▶ [Problem to solve] Repeat the full listing exactly.

***** Data *****

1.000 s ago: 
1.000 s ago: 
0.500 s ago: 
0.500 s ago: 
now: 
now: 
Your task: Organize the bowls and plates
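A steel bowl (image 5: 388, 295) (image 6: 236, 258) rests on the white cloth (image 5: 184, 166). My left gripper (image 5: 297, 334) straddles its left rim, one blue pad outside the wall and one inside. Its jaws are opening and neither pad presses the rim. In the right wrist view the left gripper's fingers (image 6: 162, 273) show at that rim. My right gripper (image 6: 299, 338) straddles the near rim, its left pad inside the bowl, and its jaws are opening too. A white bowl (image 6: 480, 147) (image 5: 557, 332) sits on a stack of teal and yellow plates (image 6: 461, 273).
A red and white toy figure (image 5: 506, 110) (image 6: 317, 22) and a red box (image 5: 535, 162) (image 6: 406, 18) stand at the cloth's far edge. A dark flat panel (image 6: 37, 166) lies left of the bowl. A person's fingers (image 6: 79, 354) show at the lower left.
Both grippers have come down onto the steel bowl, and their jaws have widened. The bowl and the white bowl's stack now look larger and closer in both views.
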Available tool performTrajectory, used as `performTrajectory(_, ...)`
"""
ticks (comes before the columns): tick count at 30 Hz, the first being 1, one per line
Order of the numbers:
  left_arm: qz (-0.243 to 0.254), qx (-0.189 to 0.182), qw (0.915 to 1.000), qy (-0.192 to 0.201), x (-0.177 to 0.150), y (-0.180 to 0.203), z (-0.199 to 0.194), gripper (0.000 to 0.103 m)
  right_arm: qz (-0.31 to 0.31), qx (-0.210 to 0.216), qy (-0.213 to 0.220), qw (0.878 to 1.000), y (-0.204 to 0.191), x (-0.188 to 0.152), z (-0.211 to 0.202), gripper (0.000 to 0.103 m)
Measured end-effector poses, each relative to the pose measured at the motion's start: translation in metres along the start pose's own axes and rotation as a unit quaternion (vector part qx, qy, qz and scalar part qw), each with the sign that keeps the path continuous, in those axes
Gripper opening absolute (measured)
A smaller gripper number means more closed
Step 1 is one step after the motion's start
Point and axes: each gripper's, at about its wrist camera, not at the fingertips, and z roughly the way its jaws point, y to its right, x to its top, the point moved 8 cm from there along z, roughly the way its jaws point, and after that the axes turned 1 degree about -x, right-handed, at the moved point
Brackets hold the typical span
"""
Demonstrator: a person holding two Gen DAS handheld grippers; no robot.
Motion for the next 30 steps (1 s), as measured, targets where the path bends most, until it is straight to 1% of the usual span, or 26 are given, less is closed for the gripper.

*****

▶ [Solution to this exercise]
1.000 s ago: 
1.000 s ago: 
0.500 s ago: 
0.500 s ago: 
now: 
now: 
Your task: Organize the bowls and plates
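A steel bowl (image 5: 388, 295) (image 6: 236, 258) rests on the white cloth (image 5: 184, 166). My left gripper (image 5: 297, 334) straddles its left rim, one blue pad outside the wall and one inside. Its jaws are opening and neither pad presses the rim. In the right wrist view the left gripper's fingers (image 6: 162, 273) show at that rim. My right gripper (image 6: 299, 338) straddles the near rim, its left pad inside the bowl, and its jaws are opening too. A white bowl (image 6: 480, 147) (image 5: 557, 332) sits on a stack of teal and yellow plates (image 6: 461, 273).
A red and white toy figure (image 5: 506, 110) (image 6: 317, 22) and a red box (image 5: 535, 162) (image 6: 406, 18) stand at the cloth's far edge. A dark flat panel (image 6: 37, 166) lies left of the bowl. A person's fingers (image 6: 79, 354) show at the lower left.
Both grippers have come down onto the steel bowl, and their jaws have widened. The bowl and the white bowl's stack now look larger and closer in both views.
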Available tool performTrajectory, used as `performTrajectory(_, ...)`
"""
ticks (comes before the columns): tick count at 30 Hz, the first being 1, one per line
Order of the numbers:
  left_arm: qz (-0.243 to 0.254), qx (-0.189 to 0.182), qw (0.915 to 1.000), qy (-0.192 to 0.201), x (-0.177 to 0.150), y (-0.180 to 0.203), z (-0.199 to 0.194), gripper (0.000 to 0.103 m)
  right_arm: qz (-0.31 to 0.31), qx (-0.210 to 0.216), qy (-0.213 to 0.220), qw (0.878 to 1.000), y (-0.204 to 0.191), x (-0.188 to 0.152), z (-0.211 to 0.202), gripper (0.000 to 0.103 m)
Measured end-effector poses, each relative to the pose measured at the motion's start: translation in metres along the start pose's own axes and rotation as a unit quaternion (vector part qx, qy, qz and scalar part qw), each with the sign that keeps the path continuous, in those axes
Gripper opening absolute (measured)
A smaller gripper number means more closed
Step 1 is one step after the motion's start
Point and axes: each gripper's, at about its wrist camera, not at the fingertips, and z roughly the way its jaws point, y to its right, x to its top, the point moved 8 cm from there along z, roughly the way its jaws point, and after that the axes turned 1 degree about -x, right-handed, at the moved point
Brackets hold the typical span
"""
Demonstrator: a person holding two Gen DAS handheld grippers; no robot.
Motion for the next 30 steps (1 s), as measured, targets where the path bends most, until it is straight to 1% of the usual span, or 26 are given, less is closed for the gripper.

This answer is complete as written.